Flynn v. Reichardt

749 A.2d 197, 131 Md. App. 386, 2000 Md. App. LEXIS 63
CourtCourt of Special Appeals of Maryland
DecidedApril 3, 2000
Docket757, Sept. Term, 1999
StatusPublished
Cited by2 cases

This text of 749 A.2d 197 (Flynn v. Reichardt) is published on Counsel Stack Legal Research, covering Court of Special Appeals of Maryland primary law. Counsel Stack provides free access to over 12 million legal documents including statutes, case law, regulations, and constitutions.

Bluebook
Flynn v. Reichardt, 749 A.2d 197, 131 Md. App. 386, 2000 Md. App. LEXIS 63 (Md. Ct. App. 2000).

Opinion

SONNER, Judge.

Appellant, Christopher Flynn, a former special education teacher and cross-country coach at Walt Whitman High School, was accused of sexual abuse, sexual harassment, and sex discrimination by appellees — two high school students, Joanna Zuercher (“Joanna”) and Claire White-Crane (“Claire”), and their parents, Glenn Reichardt, JoAnn Zuercher, Donald Crane, and Diane White-Crane. One year after the appellees’ allegations against him, Flynn sued appellees in *389 the Circuit Court for Montgomery County for defamation and tortious interference with economic relationship. Feeling “constrained” by the ruling in Imperial v. Drapeau, 351 Md. 38, 716 A.2d 244 (1998), and emphasizing “the societal need of clear, efficient, unfettered protection [for] reporting [teacher misconduct],” the lower court dismissed the case on the ground that appellees’ statements were absolutely privileged. Appellant raises two issues on appeal:

1. Did the circuit court err in holding that high school students and their parents who manufacture false allegations of sexual harassment against a coach in order to cause him to be terminated from his job, are shielded from liability by an absolute immunity?
2. Does the absolute testimonial privilege that shields speakers from liability, “even if their motives were malicious, or knew the statement was false, or then-conduct was otherwise unreasonable” apply in a case where their statements are not subject to the charge of perjury?

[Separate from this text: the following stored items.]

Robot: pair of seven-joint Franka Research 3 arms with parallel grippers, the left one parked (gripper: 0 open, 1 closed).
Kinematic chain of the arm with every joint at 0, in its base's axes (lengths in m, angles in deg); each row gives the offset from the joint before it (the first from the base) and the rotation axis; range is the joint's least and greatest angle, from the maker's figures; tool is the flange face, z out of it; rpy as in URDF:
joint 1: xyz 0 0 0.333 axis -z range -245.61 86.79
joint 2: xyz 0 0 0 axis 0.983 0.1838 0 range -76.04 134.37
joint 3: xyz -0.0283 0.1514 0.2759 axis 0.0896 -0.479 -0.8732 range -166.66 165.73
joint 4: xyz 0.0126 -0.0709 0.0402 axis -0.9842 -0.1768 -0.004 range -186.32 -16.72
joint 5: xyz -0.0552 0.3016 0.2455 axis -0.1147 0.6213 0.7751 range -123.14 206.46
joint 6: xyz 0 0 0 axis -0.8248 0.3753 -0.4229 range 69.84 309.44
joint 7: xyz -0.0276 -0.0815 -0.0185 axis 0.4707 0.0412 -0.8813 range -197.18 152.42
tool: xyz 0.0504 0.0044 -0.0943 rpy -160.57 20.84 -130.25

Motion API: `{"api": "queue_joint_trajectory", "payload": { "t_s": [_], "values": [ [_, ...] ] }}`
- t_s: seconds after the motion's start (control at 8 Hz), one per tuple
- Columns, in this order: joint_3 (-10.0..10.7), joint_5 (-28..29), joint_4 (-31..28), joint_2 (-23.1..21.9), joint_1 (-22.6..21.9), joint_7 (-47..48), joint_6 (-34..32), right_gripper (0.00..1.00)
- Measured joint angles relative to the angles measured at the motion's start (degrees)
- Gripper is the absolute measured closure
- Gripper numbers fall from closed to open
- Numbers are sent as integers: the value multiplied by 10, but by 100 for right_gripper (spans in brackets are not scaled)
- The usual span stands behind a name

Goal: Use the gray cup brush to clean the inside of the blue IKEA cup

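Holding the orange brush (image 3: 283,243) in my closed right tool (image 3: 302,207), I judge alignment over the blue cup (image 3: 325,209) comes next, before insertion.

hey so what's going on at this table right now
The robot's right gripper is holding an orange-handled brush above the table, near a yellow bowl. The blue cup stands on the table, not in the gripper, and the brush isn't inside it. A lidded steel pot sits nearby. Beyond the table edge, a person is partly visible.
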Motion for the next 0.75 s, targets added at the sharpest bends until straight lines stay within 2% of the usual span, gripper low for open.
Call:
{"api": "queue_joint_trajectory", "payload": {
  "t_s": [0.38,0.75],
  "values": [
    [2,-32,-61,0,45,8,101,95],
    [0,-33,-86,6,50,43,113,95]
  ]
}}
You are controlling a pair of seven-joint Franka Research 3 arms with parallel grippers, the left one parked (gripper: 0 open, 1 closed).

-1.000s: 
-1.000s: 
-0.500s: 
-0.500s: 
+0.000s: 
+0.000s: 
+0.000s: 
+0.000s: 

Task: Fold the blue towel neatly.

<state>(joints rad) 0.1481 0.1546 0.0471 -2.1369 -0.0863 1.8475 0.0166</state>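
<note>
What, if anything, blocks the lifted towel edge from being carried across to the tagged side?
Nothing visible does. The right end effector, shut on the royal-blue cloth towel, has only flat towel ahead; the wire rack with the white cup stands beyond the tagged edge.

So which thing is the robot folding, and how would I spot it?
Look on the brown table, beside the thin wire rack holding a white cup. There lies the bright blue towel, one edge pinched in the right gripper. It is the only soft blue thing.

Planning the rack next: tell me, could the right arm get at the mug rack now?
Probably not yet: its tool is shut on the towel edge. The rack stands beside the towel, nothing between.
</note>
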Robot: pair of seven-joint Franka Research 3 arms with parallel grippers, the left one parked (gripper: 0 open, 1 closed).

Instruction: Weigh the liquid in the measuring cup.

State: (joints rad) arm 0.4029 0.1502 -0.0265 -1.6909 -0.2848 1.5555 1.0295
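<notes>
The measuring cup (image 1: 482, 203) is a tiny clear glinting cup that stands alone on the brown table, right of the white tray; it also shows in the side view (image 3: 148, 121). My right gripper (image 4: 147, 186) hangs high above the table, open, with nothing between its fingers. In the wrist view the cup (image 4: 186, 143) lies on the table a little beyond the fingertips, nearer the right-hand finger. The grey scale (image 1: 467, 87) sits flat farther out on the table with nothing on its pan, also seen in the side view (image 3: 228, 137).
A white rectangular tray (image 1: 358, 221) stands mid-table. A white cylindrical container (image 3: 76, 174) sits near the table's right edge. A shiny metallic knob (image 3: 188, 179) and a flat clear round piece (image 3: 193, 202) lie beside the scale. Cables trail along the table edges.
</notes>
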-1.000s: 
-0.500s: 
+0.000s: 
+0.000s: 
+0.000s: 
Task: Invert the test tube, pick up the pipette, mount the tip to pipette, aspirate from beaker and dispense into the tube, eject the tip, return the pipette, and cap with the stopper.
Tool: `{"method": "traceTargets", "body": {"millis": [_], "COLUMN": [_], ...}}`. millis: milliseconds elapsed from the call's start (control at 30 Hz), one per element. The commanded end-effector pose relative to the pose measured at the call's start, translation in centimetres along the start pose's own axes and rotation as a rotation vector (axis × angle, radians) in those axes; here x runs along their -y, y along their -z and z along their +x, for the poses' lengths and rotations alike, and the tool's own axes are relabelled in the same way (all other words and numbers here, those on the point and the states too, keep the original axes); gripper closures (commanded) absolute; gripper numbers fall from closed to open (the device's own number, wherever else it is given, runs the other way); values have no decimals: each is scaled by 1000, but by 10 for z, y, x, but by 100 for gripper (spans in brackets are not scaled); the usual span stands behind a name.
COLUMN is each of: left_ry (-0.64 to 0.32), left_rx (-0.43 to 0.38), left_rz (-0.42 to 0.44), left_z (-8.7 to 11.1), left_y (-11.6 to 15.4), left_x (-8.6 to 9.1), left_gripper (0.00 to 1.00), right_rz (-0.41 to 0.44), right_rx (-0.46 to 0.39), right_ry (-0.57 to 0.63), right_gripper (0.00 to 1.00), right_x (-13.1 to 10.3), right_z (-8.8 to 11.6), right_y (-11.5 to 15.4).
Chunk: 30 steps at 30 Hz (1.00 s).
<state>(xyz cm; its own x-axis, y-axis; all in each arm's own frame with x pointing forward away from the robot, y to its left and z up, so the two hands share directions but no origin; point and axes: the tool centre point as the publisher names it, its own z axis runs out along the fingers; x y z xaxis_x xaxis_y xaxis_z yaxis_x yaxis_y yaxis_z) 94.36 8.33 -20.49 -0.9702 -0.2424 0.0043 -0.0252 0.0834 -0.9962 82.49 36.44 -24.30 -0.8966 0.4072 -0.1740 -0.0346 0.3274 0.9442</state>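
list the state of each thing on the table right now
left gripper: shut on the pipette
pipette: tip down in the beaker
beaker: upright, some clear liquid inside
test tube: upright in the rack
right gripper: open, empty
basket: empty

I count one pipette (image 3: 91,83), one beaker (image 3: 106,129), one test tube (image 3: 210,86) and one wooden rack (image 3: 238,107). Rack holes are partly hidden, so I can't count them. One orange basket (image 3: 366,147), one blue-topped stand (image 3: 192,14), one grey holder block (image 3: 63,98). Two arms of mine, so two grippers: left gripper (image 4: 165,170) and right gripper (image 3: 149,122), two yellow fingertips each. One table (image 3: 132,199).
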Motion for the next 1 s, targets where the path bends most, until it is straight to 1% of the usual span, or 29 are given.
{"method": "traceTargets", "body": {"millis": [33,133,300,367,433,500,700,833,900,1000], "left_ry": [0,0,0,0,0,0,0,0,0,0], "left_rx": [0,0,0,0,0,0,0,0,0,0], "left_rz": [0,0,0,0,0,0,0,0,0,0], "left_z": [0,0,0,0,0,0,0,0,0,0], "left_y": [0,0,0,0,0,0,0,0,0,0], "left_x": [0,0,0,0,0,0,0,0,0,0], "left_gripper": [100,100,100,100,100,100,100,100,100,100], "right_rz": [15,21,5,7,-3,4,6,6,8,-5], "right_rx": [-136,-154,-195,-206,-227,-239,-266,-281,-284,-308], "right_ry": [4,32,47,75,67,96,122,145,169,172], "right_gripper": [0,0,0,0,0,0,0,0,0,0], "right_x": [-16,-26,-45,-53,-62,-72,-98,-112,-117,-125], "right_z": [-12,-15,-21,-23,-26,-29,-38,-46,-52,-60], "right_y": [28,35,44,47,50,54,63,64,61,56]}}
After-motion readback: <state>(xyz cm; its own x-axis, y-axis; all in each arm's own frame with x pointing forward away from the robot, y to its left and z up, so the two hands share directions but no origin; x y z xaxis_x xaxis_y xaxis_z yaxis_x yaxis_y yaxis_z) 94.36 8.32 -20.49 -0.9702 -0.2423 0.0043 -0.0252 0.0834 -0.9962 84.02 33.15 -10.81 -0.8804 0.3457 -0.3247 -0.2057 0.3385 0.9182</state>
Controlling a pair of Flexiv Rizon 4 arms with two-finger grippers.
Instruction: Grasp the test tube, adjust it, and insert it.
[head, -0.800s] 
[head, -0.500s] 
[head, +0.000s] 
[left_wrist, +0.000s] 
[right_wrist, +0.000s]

We have condensed appellant’s arguments into the single question of whether the trial court erred in dismissing the case based on the ground that appellees’ alleged defamatory statements were absolutely privileged. For the reasons discussed below, we reverse the judgment of the trial court.

Flynn has been a teacher in Montgomery County Public Schools (“MCPS”) since 1989 and was a high school track and cross-country coach from 1990 to 1998. Until the time of the appellees’ allegations, he was the only coach for Walt Whitman High School’s co-ed cross-country team. Appellees, Joanna and Claire, joined the cross-country team as high school freshmen in 1995. During and after the 1997 cross-country season, several girls on the team asked Flynn if he would support their efforts to obtain a separate girls’ cross-country coach for the next season. He responded he would, but informed them he had been unsuccessful in his efforts in seeking a girls’ coach. Appellant’s complaint alleges that appellees were frustrated by failing to obtain a separate girls’ *390 coach and conspired to invent false allegations of sexual abuse, sexual harassment, and sex discrimination in order to get rid of' Flynn and to obtain a separate coach for the girls. On January 12,1998, appellees met with the high school principal, Dr. Jerome Marco, and told him of Flynn’s alleged misconduct. Joanna and Claire also wrote to Montgomery County school officials about the alleged misconduct. Flynn was suspended with pay beginning the next day and formally suspended with pay by the Superintendent of Schools on January 15, 1998, while MCPS’s Department of Personnel Services conducted an investigation. He remained suspended until May 11, 1998, when he was placed in a non-teaching position.

Flynn’s complaint states that “he was cleared by MCPS (and Montgomery County Police) of all sexual abuse, sexual harassment and misconduct charges.” However, appellees vigorously dispute this assertion and contend that, on July 8, 1998, after the investigation concluded, the MCPS Superintendent reprimanded Flynn for actions that showed differential and unequal treatment of girls on the cross-country team. The record does not include the letter Joanna and Claire wrote to Montgomery County school officials and does not indicate how the investigation proceeded or was concluded. However, during oral argument, both parties agreed that Flynn received a reprimand. 1

Flynn has been transferred to a different school and no longer coaches athletic teams. Walt Whitman High School replaced Flynn with two cross-country coaches, one for the boys and one for the girls.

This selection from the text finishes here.